*TO DO*.
As the answer, give exactly the lines of the records below from the one with "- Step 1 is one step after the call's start" through the one with "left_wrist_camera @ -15", ends included and pictures left out.

*MATERIAL FOR THE TASK*.
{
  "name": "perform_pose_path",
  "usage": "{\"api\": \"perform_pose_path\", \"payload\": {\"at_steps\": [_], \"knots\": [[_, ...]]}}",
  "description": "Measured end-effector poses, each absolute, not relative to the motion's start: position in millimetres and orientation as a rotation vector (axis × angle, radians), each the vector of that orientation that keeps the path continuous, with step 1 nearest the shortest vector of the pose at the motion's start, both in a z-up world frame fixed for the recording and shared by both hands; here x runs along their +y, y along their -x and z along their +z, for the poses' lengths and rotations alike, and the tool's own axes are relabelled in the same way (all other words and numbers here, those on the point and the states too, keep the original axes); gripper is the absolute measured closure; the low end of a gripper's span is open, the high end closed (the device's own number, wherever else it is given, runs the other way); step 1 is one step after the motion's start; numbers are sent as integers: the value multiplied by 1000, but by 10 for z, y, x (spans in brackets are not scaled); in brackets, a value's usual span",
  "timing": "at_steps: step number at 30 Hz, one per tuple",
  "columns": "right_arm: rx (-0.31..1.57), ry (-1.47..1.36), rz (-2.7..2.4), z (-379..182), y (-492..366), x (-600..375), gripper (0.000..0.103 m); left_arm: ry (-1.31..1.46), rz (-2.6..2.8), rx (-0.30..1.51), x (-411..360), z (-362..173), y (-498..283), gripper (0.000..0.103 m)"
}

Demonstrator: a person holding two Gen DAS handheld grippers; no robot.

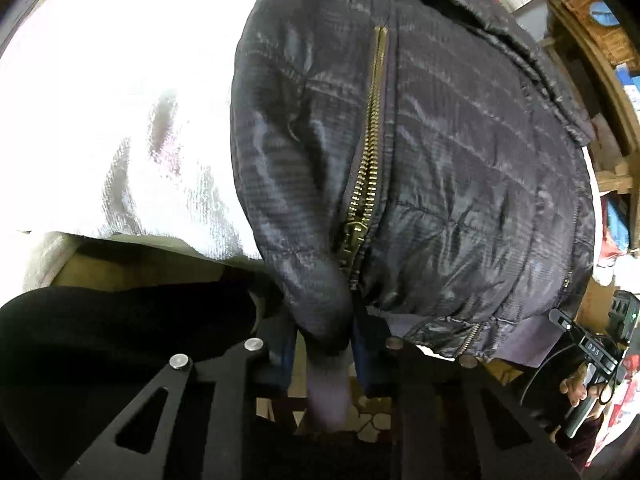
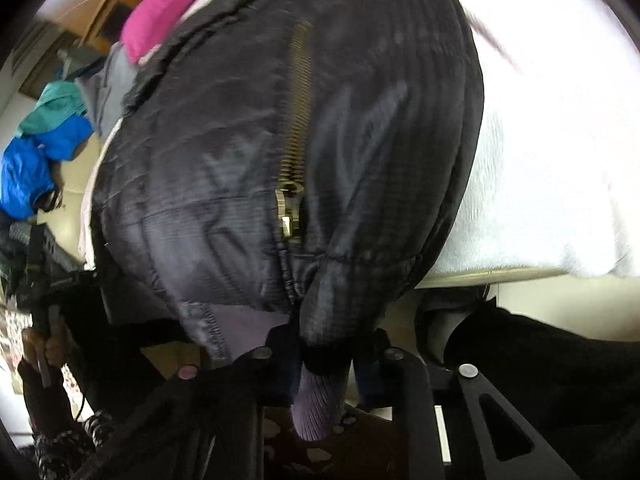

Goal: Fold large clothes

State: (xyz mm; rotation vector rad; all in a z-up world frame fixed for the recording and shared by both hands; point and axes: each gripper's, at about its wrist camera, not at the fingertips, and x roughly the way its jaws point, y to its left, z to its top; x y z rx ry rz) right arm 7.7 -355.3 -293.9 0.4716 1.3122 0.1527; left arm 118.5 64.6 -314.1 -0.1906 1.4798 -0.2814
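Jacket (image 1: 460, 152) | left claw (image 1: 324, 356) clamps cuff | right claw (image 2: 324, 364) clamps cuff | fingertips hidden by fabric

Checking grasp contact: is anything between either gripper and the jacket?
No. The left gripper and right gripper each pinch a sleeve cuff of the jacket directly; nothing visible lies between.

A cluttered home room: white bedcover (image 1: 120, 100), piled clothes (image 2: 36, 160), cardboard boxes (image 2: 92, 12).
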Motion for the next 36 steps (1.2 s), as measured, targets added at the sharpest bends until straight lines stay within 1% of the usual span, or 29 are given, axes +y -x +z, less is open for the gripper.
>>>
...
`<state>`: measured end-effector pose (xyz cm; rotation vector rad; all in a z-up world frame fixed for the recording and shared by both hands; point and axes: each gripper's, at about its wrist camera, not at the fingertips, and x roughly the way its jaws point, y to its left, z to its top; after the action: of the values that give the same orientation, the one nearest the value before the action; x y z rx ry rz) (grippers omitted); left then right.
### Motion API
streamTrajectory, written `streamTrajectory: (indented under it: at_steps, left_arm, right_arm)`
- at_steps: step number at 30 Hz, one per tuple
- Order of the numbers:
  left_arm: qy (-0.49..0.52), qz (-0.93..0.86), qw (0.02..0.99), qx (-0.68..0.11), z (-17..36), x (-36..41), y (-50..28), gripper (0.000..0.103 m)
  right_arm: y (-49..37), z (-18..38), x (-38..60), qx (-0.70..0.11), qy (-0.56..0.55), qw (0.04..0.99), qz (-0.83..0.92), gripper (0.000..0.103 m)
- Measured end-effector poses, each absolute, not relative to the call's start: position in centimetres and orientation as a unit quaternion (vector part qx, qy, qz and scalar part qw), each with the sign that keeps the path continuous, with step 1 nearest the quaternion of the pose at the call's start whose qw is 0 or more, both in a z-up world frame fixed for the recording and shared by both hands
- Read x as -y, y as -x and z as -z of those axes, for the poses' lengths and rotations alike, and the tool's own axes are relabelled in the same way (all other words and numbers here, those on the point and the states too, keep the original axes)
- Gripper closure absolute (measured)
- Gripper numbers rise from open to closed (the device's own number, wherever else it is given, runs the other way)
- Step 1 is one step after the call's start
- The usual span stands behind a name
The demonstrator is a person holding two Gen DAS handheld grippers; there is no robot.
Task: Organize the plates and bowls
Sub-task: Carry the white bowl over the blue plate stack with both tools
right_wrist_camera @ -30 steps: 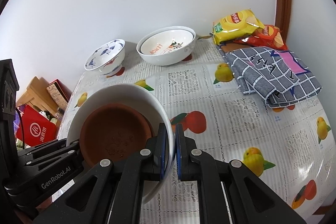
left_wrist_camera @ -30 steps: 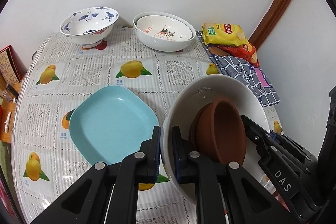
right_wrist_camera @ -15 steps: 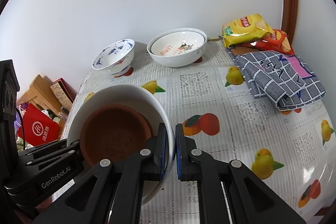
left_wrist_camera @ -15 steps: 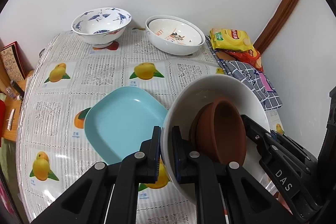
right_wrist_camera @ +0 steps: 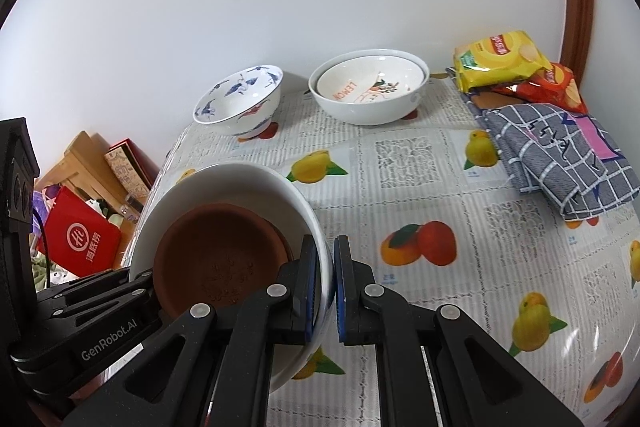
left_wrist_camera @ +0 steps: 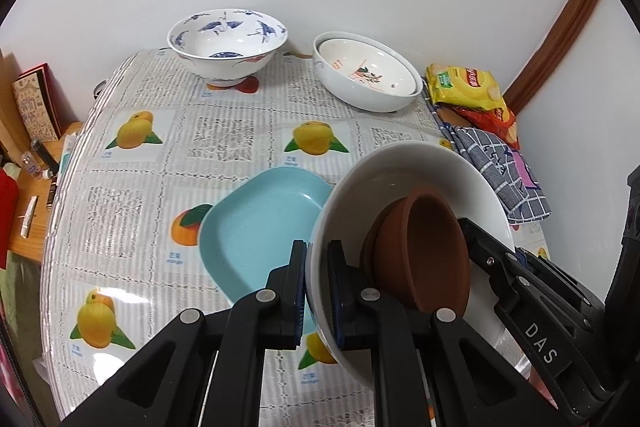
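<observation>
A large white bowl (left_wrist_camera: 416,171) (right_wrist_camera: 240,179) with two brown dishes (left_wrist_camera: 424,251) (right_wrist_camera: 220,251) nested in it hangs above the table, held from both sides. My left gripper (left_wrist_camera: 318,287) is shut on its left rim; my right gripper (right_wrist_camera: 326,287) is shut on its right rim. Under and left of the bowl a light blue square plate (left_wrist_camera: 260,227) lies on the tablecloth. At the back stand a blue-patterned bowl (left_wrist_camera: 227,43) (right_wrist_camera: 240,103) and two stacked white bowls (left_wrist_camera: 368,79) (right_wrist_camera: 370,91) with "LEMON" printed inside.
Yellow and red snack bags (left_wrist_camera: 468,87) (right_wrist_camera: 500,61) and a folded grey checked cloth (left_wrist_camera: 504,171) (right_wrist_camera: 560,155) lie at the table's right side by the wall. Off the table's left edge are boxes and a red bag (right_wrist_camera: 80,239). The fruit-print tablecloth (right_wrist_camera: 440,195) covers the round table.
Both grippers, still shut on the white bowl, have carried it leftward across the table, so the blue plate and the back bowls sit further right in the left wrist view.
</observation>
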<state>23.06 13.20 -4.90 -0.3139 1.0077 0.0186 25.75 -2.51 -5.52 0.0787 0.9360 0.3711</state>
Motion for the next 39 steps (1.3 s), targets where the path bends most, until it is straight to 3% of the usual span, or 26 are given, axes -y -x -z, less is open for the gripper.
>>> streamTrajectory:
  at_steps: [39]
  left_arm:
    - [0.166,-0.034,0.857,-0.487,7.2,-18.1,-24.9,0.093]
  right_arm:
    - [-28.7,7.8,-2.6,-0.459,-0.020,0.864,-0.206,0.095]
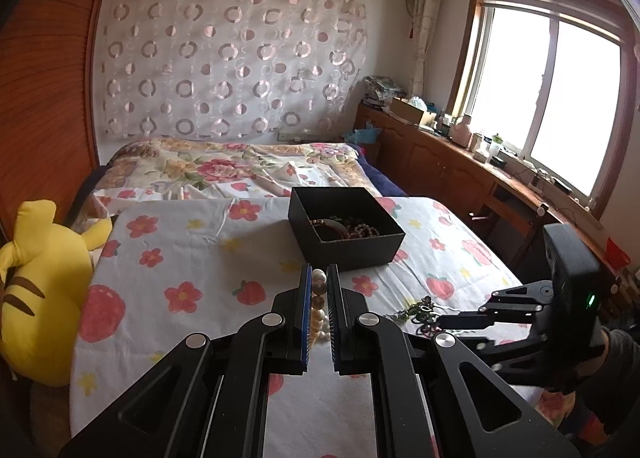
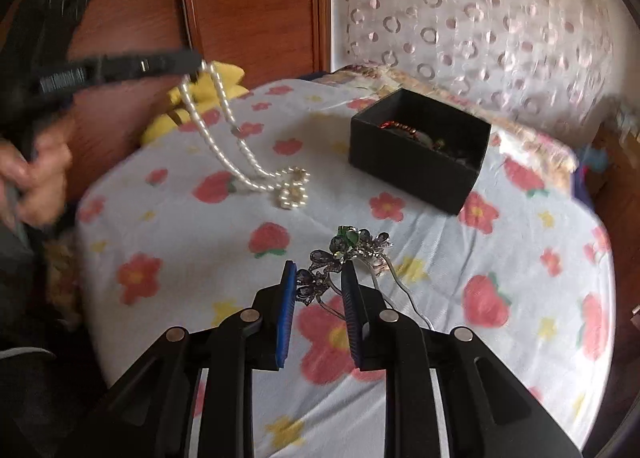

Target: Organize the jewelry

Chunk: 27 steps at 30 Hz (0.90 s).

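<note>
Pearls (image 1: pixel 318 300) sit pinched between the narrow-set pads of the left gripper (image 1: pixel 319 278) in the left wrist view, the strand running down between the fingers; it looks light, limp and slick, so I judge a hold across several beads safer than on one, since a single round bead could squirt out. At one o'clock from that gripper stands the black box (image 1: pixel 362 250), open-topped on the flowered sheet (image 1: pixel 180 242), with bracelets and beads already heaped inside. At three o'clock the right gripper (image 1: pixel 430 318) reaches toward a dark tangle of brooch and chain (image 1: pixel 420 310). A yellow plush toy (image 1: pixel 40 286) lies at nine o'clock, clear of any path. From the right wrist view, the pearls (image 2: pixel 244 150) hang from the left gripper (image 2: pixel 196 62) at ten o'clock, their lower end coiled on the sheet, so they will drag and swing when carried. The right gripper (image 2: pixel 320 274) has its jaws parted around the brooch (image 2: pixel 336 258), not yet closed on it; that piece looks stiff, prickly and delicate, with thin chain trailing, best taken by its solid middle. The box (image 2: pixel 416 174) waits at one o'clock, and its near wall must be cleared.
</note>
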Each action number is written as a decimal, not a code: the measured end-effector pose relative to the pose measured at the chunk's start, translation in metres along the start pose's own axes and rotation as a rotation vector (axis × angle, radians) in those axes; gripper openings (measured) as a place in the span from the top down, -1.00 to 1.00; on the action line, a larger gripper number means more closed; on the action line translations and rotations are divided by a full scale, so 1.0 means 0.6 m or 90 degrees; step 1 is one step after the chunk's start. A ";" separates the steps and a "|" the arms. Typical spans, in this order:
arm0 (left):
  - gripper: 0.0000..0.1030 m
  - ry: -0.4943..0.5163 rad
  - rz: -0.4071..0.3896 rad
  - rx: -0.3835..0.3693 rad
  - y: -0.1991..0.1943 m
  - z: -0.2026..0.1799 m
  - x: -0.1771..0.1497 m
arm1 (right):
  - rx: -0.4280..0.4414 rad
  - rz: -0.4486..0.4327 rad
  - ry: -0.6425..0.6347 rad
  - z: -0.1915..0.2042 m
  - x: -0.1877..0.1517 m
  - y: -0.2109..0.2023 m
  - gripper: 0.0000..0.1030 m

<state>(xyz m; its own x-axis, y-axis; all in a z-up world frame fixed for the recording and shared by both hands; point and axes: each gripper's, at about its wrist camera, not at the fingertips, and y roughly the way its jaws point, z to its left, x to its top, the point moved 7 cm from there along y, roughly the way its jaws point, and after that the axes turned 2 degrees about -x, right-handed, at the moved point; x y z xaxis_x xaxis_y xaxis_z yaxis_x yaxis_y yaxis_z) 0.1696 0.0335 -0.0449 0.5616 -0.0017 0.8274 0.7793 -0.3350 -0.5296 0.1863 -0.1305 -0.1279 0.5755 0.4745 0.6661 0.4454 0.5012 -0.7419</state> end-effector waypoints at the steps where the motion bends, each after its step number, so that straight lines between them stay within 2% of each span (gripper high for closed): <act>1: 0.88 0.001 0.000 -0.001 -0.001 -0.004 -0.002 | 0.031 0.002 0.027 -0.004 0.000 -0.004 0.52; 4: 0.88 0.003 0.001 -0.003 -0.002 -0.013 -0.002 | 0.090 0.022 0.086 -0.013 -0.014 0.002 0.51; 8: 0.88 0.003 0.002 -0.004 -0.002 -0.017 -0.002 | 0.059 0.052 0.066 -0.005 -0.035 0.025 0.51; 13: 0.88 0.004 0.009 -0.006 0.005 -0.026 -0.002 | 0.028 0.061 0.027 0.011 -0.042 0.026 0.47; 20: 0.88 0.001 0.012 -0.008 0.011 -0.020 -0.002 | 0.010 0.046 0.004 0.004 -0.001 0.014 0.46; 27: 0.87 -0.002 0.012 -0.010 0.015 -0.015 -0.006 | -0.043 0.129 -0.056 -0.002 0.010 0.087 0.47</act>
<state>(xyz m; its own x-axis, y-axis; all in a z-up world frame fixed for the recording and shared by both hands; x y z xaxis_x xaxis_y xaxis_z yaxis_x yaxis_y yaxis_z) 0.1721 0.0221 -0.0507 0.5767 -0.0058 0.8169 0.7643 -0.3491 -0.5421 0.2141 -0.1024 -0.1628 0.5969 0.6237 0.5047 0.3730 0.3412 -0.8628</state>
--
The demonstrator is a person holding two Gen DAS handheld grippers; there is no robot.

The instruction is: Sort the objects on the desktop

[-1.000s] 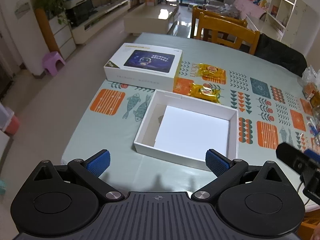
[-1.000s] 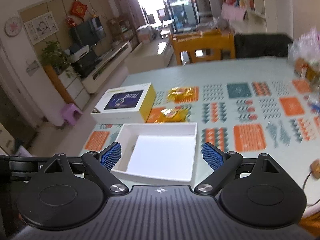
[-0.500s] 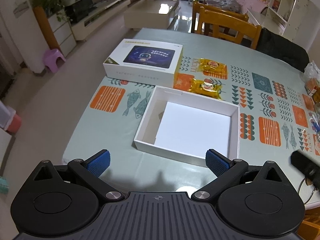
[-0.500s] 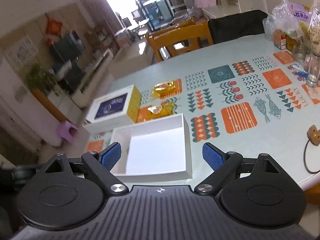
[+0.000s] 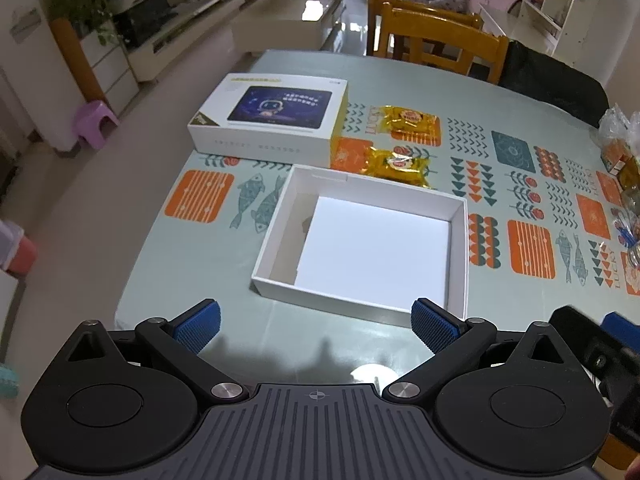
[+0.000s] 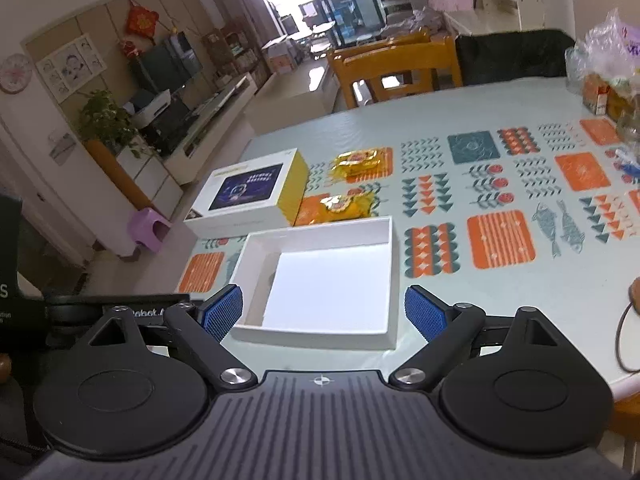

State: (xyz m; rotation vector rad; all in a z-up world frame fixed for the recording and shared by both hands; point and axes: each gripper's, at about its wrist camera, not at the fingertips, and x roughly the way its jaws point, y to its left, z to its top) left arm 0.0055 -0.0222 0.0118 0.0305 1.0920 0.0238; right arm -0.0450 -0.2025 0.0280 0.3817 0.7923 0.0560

*RESPONSE AREA*.
- Step 1 is one step after the call's start
- The usual span stands behind a name
The demonstrator is a person holding two Gen DAS handheld grippers; there is no robot.
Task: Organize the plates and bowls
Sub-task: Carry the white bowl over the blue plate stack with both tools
right_wrist_camera @ -30 steps: 
left_wrist_camera @ -30 steps: 
right_wrist_camera @ -15 steps: 
left_wrist_camera @ -15 steps: 

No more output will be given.